Under the nom de plume Eloisa James, Fordham English professor Mary Bly has watched her latest romance novel, The Ugly Duchess (Avon/HarperCollins, 2012), tie for the number four spot on The New York Times Best Sellers List. And there’s more. Bly, that is to say, James, has also been invited to speak just before Nobel Prize winner Mario Vargas Llosa at the National Book Festival on the National Mall in Washington D.C. this Saturday, September 22.

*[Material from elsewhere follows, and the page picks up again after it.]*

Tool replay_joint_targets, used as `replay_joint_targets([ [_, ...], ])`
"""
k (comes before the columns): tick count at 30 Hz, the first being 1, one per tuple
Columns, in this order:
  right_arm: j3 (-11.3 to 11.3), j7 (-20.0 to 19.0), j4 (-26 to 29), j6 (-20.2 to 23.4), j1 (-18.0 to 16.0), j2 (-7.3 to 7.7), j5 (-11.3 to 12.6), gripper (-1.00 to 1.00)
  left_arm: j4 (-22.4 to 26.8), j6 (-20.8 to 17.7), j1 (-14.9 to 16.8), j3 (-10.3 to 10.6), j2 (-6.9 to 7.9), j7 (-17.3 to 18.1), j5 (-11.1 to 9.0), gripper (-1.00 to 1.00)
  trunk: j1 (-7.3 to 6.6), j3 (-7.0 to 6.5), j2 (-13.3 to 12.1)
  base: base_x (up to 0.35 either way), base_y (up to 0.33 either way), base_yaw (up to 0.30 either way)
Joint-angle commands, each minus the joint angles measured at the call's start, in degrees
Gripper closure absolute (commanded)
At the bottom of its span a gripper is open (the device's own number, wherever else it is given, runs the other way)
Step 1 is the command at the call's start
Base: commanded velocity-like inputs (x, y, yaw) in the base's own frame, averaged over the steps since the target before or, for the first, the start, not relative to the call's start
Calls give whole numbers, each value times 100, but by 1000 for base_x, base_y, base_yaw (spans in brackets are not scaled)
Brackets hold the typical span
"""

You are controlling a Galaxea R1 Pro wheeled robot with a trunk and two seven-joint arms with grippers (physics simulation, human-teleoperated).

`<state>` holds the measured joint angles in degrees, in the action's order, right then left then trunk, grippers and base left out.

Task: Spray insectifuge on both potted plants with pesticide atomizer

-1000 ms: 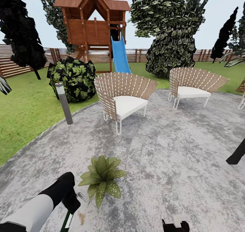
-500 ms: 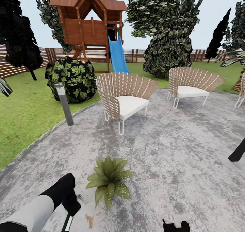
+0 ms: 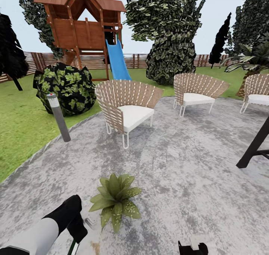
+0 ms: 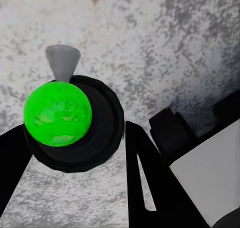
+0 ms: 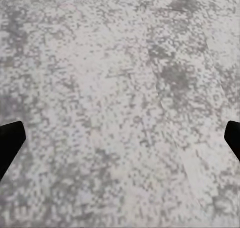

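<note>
One potted plant, a low rosette of pointed green leaves, stands on the grey paved patio of the garden. Just left of it my left gripper is shut on the pesticide atomizer, whose pale nozzle points toward the plant. In the left wrist view the atomizer shows as a bright green ball in a black ring with a grey cone, between my left gripper fingers. My right gripper hangs low over bare paving; the right wrist view shows the right gripper open, holding nothing.
Slatted chairs stand across the patio. A grey bollard lamp marks its left edge by the lawn. A round shrub, a wooden playhouse with a blue slide and the fence lie beyond. A black stand leg is at right.
The whole view has swung right, bringing a third chair into sight at the right edge. Both arms and the potted plant keep their places relative to each other.
</note>
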<state>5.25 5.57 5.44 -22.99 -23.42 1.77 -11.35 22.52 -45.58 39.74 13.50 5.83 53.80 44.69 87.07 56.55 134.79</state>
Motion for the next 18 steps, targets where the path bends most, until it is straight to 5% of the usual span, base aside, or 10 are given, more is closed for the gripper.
replay_joint_targets([
  [1, 46, 16, -8, -21, -5, -1, -61, -100, 15, 4, -1, 12, 5, 35, 59, 100, -1, 5, 2, 51, 293, -8],
  [11, 46, 14, -10, -21, -5, -1, -61, -100, -108, 49, -176, 20, -18, 24, 43, 100, -1, -6, 2, 19, 51, -162],
  [18, 46, 14, -8, -21, -5, -1, -61, -100, 113, 49, -211, 9, -109, 7, 61, 100, -1, -7, 2, 0, 0, -24],
])
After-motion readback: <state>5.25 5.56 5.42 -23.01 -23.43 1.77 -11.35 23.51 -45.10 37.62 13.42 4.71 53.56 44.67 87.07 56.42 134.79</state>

With Llosa in the audience, Saturday’s event promises to merge Bly’s Shakespearean “high-brow” scholarship with James’s “mass-market” appeal. Last week, in The Washington Post, Bly mused about the challenges of her dual identity, where James’s wardrobe of “pink and, on occasion, sequins” contrasts with that of Bly’s “prim red glasses and tweedy coats.” But it was James who received the invitation to speak in D.C. “This is a little like a soap opera star being invited to present the Gielgud Award,” she writes here.
It’s not the first time that the author’s dueling worlds have intersected. Just this past spring James’s Paris in Love (Random House, 2012) dealt with Bly’s very real world diagnosis of breast cancer. In spite of its non-fiction subject matter, Bly wrote the book as James. That book spent three weeks on Times bestseller list.